Model-serving systems have become increasingly popular, especially in real-time web applications. In such systems, users send queries to the server and specify the desired performance metrics (e.g., desired accuracy, latency). The server maintains a set of models (model zoo) in the back-end and serves the queries based on the specified metrics. This paper examines the security, specifically robustness against model extraction attacks, of such systems. Existing black-box attacks assume a single model can be repeatedly selected for serving inference requests. Modern inference serving systems break this assumption. Thus, they cannot be directly applied to extract a victim model, as models are hidden behind a layer of abstraction exposed by the serving system. An attacker can no longer identify which model she is interacting with. To this end, we first propose a query-efficient fingerprinting algorithm to enable the attacker to trigger any desired model consistently. We show that by using our fingerprinting algorithm, model extraction can have fidelity and accuracy scores within $1\%$ of the scores obtained when attacking a single, explicitly specified model, as well as up to $14.6\%$ gain in accuracy and up to $7.7\%$ gain in fidelity compared to the naive attack. Second, we counter the proposed attack with a noise-based defense mechanism that thwarts fingerprinting by adding noise to the specified performance metrics. The proposed defense strategy reduces the attack's accuracy and fidelity by up to $9.8\%$ and $4.8\%$, respectively (on medium-sized model extraction). Third, we show that the proposed defense induces a fundamental trade-off between the level of protection and system goodput, achieving configurable and significant victim model extraction protection while maintaining acceptable goodput ($>80\%$). We implement the proposed defense in a real system with plans to open source.

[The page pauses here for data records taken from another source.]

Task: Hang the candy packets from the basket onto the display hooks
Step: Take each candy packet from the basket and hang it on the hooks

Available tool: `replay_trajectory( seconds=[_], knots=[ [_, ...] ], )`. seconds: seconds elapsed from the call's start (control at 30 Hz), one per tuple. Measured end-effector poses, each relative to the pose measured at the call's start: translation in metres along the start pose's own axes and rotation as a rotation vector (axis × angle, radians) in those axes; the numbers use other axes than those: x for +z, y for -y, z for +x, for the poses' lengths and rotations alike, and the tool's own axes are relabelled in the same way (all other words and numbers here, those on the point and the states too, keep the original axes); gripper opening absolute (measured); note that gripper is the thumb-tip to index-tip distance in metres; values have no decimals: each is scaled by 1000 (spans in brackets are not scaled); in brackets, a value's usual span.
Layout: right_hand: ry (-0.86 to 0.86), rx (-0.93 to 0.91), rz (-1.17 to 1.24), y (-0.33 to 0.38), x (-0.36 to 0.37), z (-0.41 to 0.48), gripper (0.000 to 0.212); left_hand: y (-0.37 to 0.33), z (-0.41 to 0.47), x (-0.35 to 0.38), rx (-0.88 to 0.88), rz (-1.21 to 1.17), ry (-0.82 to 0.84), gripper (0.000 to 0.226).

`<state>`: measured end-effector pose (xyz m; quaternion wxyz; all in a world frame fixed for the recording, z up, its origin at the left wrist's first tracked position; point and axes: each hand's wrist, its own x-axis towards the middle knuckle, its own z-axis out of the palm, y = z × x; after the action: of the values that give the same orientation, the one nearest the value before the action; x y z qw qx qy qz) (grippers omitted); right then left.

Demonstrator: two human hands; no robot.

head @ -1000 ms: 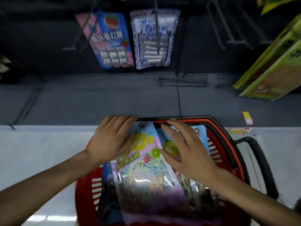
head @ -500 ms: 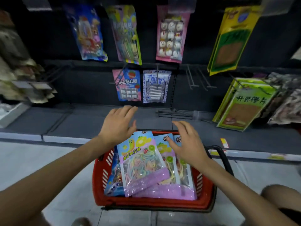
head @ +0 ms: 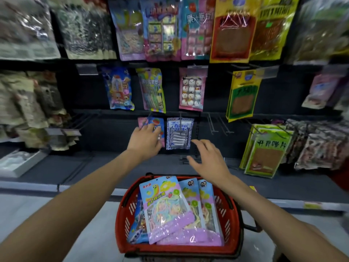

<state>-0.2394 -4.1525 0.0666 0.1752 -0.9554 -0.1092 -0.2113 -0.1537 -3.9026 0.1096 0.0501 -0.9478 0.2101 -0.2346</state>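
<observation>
Well below right hand (head: 209, 163), candy packets (head: 166, 210)

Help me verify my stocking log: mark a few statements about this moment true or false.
1. The red basket holds candy packets. True.
2. The left hand grips a packet from the basket. False: it is open and empty, up by the lowest hanging row.
3. The right hand is open and holds nothing. True.
4. The blue-and-white packet lies in the basket. False: it hangs on the display.
5. Some bare hooks stick out right of that packet. True.
</observation>
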Motion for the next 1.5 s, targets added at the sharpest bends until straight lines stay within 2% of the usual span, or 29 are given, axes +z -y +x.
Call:
replay_trajectory(
  seconds=[0.13,0.3,0.43,0.57,0.63,0.7,0.8,0.93,1.07,1.2,1.33,1.5],
  knots=[
    [56,39,-36,-22,17,-15,65,3,-49,29,58,-6,-15,38],
    [202,141,-93,-61,65,-46,68,18,-123,87,-79,-96,170,39],
    [335,232,-228,-100,108,-72,77,23,-171,130,-304,-200,377,48],
    [330,286,-312,-117,145,-81,71,27,-195,173,-555,-394,537,67],
    [288,305,-304,-121,157,-83,64,30,-186,191,-715,-546,574,67],
    [253,329,-275,-128,162,-85,57,34,-172,202,-814,-582,574,57],
    [262,343,-241,-136,162,-80,53,36,-159,216,-786,-529,574,39],
    [254,379,-207,-143,157,-72,53,35,-139,222,-767,-657,537,27],
    [364,443,-136,-156,139,-64,50,39,-124,229,-738,-697,543,27],
    [316,554,-39,-151,129,-65,61,42,-118,235,-752,-699,546,30],
    [290,513,-103,-146,134,-81,77,46,-123,244,-758,-716,506,31],
    [356,532,-229,-148,127,-106,83,46,-149,231,-811,-740,453,34]
  ],
)
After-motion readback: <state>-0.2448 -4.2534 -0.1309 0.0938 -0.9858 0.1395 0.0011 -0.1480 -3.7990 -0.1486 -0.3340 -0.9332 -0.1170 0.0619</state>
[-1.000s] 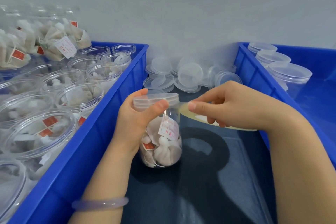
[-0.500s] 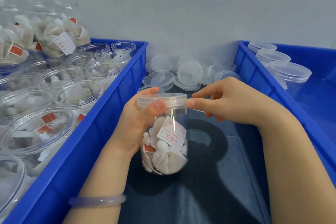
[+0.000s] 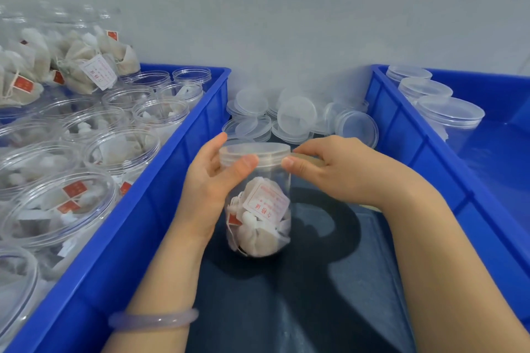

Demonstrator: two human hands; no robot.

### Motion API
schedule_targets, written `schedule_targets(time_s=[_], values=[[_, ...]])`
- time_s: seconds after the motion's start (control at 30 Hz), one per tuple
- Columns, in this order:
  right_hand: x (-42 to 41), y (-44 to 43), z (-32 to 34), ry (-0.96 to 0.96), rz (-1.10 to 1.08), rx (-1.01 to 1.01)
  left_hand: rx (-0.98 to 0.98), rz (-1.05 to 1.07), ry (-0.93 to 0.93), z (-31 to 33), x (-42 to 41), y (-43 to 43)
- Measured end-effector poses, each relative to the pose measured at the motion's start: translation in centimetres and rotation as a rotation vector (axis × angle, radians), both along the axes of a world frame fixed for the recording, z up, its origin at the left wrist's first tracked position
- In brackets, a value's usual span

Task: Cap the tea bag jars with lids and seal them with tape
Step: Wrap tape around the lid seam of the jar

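Note:
A clear jar (image 3: pixel 259 218) of tea bags stands upright on the dark table between two blue bins, with a translucent lid (image 3: pixel 254 152) on top. My left hand (image 3: pixel 210 180) grips the jar just under the lid, thumb across the front. My right hand (image 3: pixel 329 169) pinches a strip of clear tape (image 3: pixel 308 160) against the lid's right side. The tape is thin and mostly hidden by my fingers.
The left blue bin (image 3: pixel 160 197) holds several open jars of tea bags, with loose tea bags piled behind. A heap of spare lids (image 3: pixel 295 117) lies at the back against the wall. The right blue bin (image 3: pixel 407 134) holds capped jars (image 3: pixel 447 114).
The jar came upright and settled on the table. My right hand moved in from the right and brought the tape strip onto the lid's edge.

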State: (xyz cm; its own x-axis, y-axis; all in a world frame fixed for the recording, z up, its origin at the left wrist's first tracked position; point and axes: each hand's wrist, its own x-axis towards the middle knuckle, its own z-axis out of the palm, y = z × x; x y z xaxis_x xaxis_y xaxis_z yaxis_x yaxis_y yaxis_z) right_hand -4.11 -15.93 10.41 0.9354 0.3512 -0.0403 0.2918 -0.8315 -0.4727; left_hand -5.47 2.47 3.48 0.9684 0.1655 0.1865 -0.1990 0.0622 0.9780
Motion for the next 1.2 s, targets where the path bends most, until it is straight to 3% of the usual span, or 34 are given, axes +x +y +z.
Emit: schedule_targets(time_s=[0.17,0.4,0.6,0.93,1.07,1.2], values=[[-0.5,0.2,0.1,-0.07,0.084,-0.069,0.233,0.151,-0.003,0.4,-0.4,-1.4],[-0.2,-0.6,0.2,0.053,0.084,0.102,0.21,0.219,-0.009,-0.1,0.0,-0.2],[0.1,-1.4,0.5,0.024,0.024,0.237,0.102,0.067,0.008,0.0,0.0,0.0],[0.3,-1.0,0.1,0.015,0.007,0.275,0.003,-0.154,0.04,0.1,-0.4,0.3],[0.5,-0.3,-0.2,-0.022,0.013,0.313,-0.177,-0.285,0.034,0.5,-0.6,0.2],[0.3,0.1,-0.1,-0.07,0.008,0.287,-0.19,-0.374,-0.011,1.0,-0.7,-0.3]])
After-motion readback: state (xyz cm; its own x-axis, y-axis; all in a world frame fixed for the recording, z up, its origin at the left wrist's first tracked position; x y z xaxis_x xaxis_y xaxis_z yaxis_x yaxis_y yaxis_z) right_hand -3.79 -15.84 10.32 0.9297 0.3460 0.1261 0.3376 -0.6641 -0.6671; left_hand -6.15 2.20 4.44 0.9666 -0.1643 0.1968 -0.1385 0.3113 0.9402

翻译：模型服务系统已日益普及，尤其在实时网络应用中。在此类系统中，用户向服务器发送查询并指定期望的性能指标（如期望的准确率、延迟）。服务器在后端维护一组模型（模型库），并基于指定指标提供查询服务。本文研究了此类系统的安全性，特别是针对模型窃取攻击的鲁棒性。现有的黑盒攻击假设可重复选择单个模型来执行推理请求，而现代推理服务系统打破了这一假设。因此，这些攻击无法直接用于提取目标模型，因为模型隐藏在服务系统提供的抽象层之后，攻击者无法识别其正在交互的具体模型。为此，我们首先提出一种查询高效的指纹识别算法，使攻击者能够一致地触发任意目标模型。实验表明，使用我们的指纹识别算法，模型提取的保真度和准确率与攻击单个明确指定模型时的得分差距在1%以内，且相比朴素攻击，准确率提升高达14.6%，保真度提升高达7.7%。其次，我们提出一种基于噪声的防御机制来抵御上述攻击，该机制通过向指定性能指标添加噪声来阻止指纹识别。所提出的防御策略将攻击的准确率和保真度分别降低高达9.8%和4.8%（针对中等规模模型提取）。第三，我们证明所提出的防御机制在保护水平与系统有效吞吐量之间存在根本性权衡，可在保持可接受有效吞吐量（>80%）的同时，实现可配置且显著的目标模型提取防护。我们已在真实系统中实现该防御机制，并计划开源。